With a lot of food and drink clients I like to keep a close watch on the retail sector so I was fascinated by Philip Green’s takeover bid for Marks & Spencer and it will be interesting to see if Sainsbury’s pulls back in 2005.

And finally it was a tough year for a lot of major food brands trying to reduce their salt and sugar content in the face of looming legislation to combat the obesity epidemic. Hopefully a lot of them will need some positive PR in 2005. If anyone wants 3x1’s phone number .........!

Media Buying

Morven Gow, Associate Director,

The Media Shop

High: newspaper format change for the P&J (who have dabbled with it), then the Scotsman (100 per cent change) in August, following the success of the Independent’s new format. The Scotsman had to try something to improve sales of the paper, and presumably hoped to ‘do-an-Indy’. The readership profile of each title differs, though. Has the new format turned the paper around?

Low: Latest ABC figures for November show the number of bought copies in Scotland at 50,107, down from 64,479 in August – a loss of 11,372 sold copies. This doesn’t seem to back up opinion that the format change has enabled the Scotsman to get a grip on circulation in its heartland. Of course, it’s early days yet, and a more consistent pattern will show itself after six months. At least the change revitalised interest in Scottish press generally, as the greatest speculation within the industry was whether the Herald would be first to go compact. In comparison with the Scotsman, ABC records the number of Heralds bought in Scotland as fairly static with a loss of 888 copies (1.1 per cent) between August and November. The Herald’s figure for November was 78,207 (ABC, full rate copies sold in Scotland).

High: the launch of SAGA Radio in Glasgow renewed interest in the radio sector. It appears to be carving out a niche for itself with advertisers and agencies and we await the first RAJAR with great anticipation to see if it delivers on the upmarket profile it is aiming for.

Challenges faced by industry?

Only six programmes managed to attract more than 15 million viewers in 2004. In 2003, 50 programmes recorded between 17 million and 20 million viewers. The difference is dramatic. The days when one programme could keep all the peoples of the British Isles glued to the screen in the corner, are gone. This influences all TV advertisers, of course. However, arguably, it impacts upon the media mix of a local advertiser to an even greater degree. A UK national advertiser can simply keep adding channels to their TV campaign. A local Scottish advertiser with a marketing area confined to the west of Scotland or the east, and for whom TV is a natural media choice, will find increasingly that their ability to reach an ABC1, light ITV viewer, repeatedly, becomes more and more difficult. There are no additional TV channels which they can add into their TV mix to suit their particular geography. The drive towards interactive TV is another route which is effectively restricted for them too. The challenge for us all is to find new ways for Scottish companies with a Scottish marketing area, to make use of the media opportunities available so that they are not disadvantaged by their tighter geographical area.


Dunedin FM being awarded the Edinburgh licence.
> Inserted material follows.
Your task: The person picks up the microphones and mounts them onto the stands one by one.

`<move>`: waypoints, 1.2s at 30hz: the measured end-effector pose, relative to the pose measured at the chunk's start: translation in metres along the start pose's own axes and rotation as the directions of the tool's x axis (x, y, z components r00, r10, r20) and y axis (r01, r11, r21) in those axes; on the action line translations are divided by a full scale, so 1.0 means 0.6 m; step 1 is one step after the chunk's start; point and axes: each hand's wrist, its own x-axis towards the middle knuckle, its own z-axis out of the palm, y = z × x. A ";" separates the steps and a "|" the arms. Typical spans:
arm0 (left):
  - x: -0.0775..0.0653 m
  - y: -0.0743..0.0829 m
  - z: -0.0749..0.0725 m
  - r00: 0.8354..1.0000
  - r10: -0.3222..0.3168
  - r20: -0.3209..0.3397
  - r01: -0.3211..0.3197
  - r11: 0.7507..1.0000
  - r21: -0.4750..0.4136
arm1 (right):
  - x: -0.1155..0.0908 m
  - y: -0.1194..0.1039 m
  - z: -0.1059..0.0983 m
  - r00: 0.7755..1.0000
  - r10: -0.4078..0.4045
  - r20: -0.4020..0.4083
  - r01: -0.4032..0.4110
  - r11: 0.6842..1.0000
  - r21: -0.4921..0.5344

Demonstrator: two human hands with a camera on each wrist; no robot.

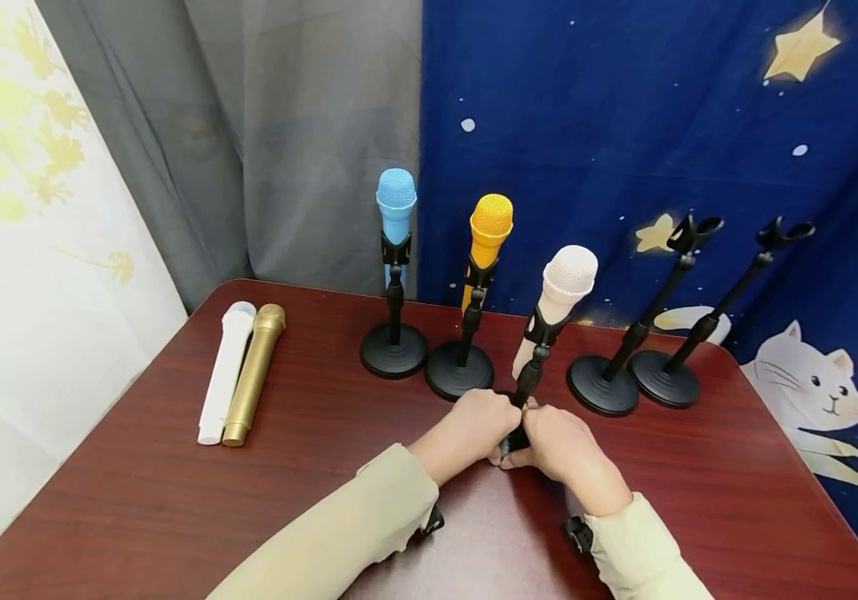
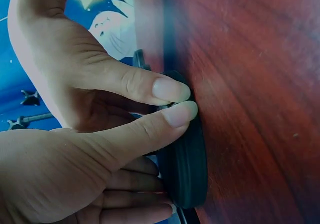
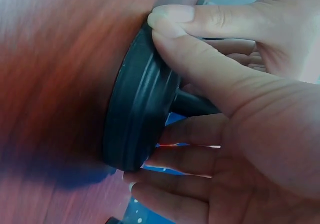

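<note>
A white microphone [image 1: 570, 279] sits tilted in the clip of a black stand, whose round base [image 3: 137, 104] is between my two hands. My left hand [image 1: 477, 427] grips the base from the left, its thumb on the near rim. From the right side my right hand [image 1: 566, 446] holds the same base, the two thumbs meeting at the rim in both wrist views. The base is close over the table, mostly covered by the hands in the head view. Just left of it stand a yellow microphone [image 1: 491, 227] and a blue microphone [image 1: 396, 200], each clipped in its own stand.
Two black stands with bare clips [image 1: 603, 385] [image 1: 664, 378] are at the right rear of the brown table [image 1: 309, 508]. At the left a white microphone [image 1: 225, 375] and a gold microphone [image 1: 255, 379] lie side by side. Grey and blue curtains [image 1: 549, 100] hang behind.
</note>
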 end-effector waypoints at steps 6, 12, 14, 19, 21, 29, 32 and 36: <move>0.027 -0.003 -0.003 1.000 0.010 0.020 -0.010 1.000 0.000 | 0.016 0.021 -0.005 0.998 0.032 0.055 -0.034 0.999 0.029; 0.053 -0.003 -0.005 0.999 0.006 0.034 -0.005 1.000 -0.009 | 0.032 0.043 -0.010 0.997 0.022 0.078 -0.024 1.000 0.017; 0.061 -0.003 -0.006 0.999 0.004 0.036 -0.004 1.000 -0.014 | 0.038 0.050 -0.012 0.996 0.017 0.082 -0.018 1.000 0.014; 0.082 -0.007 -0.008 0.998 -0.007 0.055 0.008 1.000 -0.025 | 0.053 0.064 -0.017 0.993 0.024 0.113 -0.025 1.000 0.009; 0.090 -0.010 -0.009 0.997 -0.012 0.072 0.014 1.000 -0.026 | 0.060 0.068 -0.017 0.992 0.027 0.122 -0.028 1.000 0.003; 0.118 -0.022 -0.013 0.991 -0.031 0.128 0.039 0.997 -0.062 | 0.086 0.087 -0.018 0.993 0.013 0.115 -0.011 1.000 -0.014; 0.127 -0.027 -0.012 0.991 -0.041 0.128 0.052 0.995 -0.086 | 0.098 0.095 -0.019 0.991 0.017 0.132 -0.017 1.000 -0.007; 0.137 -0.031 -0.011 0.989 -0.072 0.126 0.085 0.991 -0.099 | 0.112 0.105 -0.016 0.989 0.028 0.147 -0.030 0.999 0.013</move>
In fact the broadcast area will mirror that of Radio Forth – 1.1 million adults aged 15 years plus – and so will cover Fife and the Lothians too. Although many of us thought that SAGA would be a good bet to scoop this licence to make a matching pair with the Glasgow licence, Ofcom decided to pick a radio station that certainly targeted an older age group (40+) but one that is speech-based. Are we to assume that Glasgow is more musical while Edinburgh have taken the crown of garrulousness from Glasgow?! Gunning directly for BBC Radio Scotland, Radio 2, Five Live and Radio 4 listeners, perhaps Dunedin will score a few direct hits when the BBC’s much beloved personality broadcasters are not on air. And Dunedin’s research indicates a disgruntlement at the lack of Edinburgh news items currently available from either Forth or BBC Scotland. Aiming for 12.5 per cent weekly reach in the broadcast area, we will have to wait a year until RAJAR gives us Dunedin’s actual figures – unless Mr McKenzie chooses to give us updates based on his independent research figures!